UK house prices edged higher in January after an unexpected dip at the end of last year, with the country’s biggest mortgage lender forecasting further improvement into 2026 as borrowing costs ease and confidence slowly returns to the market.
Figures from Nationwide show the average UK home price rose by 0.3% in January, reversing a 0.4% fall recorded in December following uncertainty triggered by Chancellor Rachel Reeves’s late-November Budget. Annual growth has now returned to positive territory, with prices up 1% compared with a year earlier.
The average property price across the UK now stands at £270,873, according to Nationwide’s latest data.
Lenders forecast growth through 2026
Economists expect momentum in the housing market to build over the next year as mortgage rates gradually fall and concerns over tax changes fade. Nationwide has forecast UK house prices will rise by between 2% and 4% this year, while Capital Economics predicts growth of around 3.5%.
Robert Gardner, Nationwide’s chief economist, said activity slowed briefly at the end of 2025 due to pre-Budget uncertainty, particularly around potential property tax reforms.
Despite this, mortgage approvals remained close to pre-pandemic levels, suggesting underlying demand has remained resilient.
Budget uncertainty weighs on late-2025 activity
Gardner said housing market activity is likely to recover over the coming quarters if affordability continues to improve. The chancellor’s Budget introduced a new council tax surcharge on homes worth more than £2m, but stopped short of broader property levies that had been widely speculated about.
This decision helped calm fears of sweeping tax changes, supporting buyer sentiment at the start of 2026.
Nationwide estimates that a first-time buyer on an average income purchasing with a 20% deposit now faces mortgage payments equivalent to 32% of take-home pay. While slightly above the long-term average of 30%, this is well below the 38% peak seen in 2023.
Mortgage demand remains fragile
Despite the improvement in prices, some property experts warn the recovery remains delicate. Tom Bill, head of UK residential research at Knight Frank, said mortgage approvals in December were still 9% below the five-year average.
He added that expectations for further interest rate cuts this year have cooled, partly due to stronger-than-expected UK economic data.
This suggests that while prices may stabilise, transaction volumes could remain under pressure in the short term.
Interest rates and inflation outlook
The Bank of England cut its base rate from 4% to 3.75% in December after inflation fell to 3.2% in November, down from 3.6% the previous month.
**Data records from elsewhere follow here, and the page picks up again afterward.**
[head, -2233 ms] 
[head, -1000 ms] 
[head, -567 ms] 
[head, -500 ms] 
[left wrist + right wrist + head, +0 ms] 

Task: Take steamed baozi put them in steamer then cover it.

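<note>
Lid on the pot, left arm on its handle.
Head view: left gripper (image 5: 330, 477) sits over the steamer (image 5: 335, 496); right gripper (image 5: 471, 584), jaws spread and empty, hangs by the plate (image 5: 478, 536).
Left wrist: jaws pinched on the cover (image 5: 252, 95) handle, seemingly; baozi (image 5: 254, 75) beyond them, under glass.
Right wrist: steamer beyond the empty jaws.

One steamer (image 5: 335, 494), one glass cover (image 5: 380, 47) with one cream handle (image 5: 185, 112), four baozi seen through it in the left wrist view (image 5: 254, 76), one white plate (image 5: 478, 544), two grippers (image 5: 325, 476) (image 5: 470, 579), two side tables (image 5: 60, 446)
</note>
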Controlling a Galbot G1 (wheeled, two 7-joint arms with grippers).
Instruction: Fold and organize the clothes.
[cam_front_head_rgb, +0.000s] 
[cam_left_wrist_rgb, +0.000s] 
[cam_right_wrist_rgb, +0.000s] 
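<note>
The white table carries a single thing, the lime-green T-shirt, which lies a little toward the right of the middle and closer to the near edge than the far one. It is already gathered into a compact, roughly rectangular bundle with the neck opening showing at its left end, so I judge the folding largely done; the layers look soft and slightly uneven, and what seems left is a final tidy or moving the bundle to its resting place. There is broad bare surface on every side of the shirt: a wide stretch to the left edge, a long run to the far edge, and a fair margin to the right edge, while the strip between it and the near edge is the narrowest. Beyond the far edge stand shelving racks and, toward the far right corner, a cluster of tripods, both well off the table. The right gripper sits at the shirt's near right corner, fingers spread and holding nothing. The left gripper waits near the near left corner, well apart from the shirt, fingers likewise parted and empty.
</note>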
While inflation remains above the Bank’s 2% target, policymakers believe the peak of price pressures has passed.
However, MPC member Megan Greene has warned that strong wage growth and expected rate cuts in the US could limit how far UK rates fall this year. The Bank is widely expected to hold rates at 3.75% at its next meeting.
Fixed-rate mortgages set to expire in 2026
Households are also bracing for financial pressure as millions of fixed-rate mortgage deals come to an end. Alice Haine, personal finance analyst at Bestinvest, said around 1.8 million fixed-rate deals are due to expire in 2026.
Many borrowers will be moving from ultra-low five-year deals to significantly higher rates, squeezing disposable incomes at a time when unemployment is rising and living costs remain elevated.
She said this could temper buyer confidence even as mortgage rates ease from recent highs.
Cautious optimism for the UK housing market
While challenges remain, economists broadly expect 2026 to mark a period of modest recovery for the UK housing market, supported by easing borrowing costs, improving affordability and reduced policy uncertainty.
However, analysts caution that the pace of growth is likely to be gradual rather than a return to the rapid price inflation seen during the pandemic years.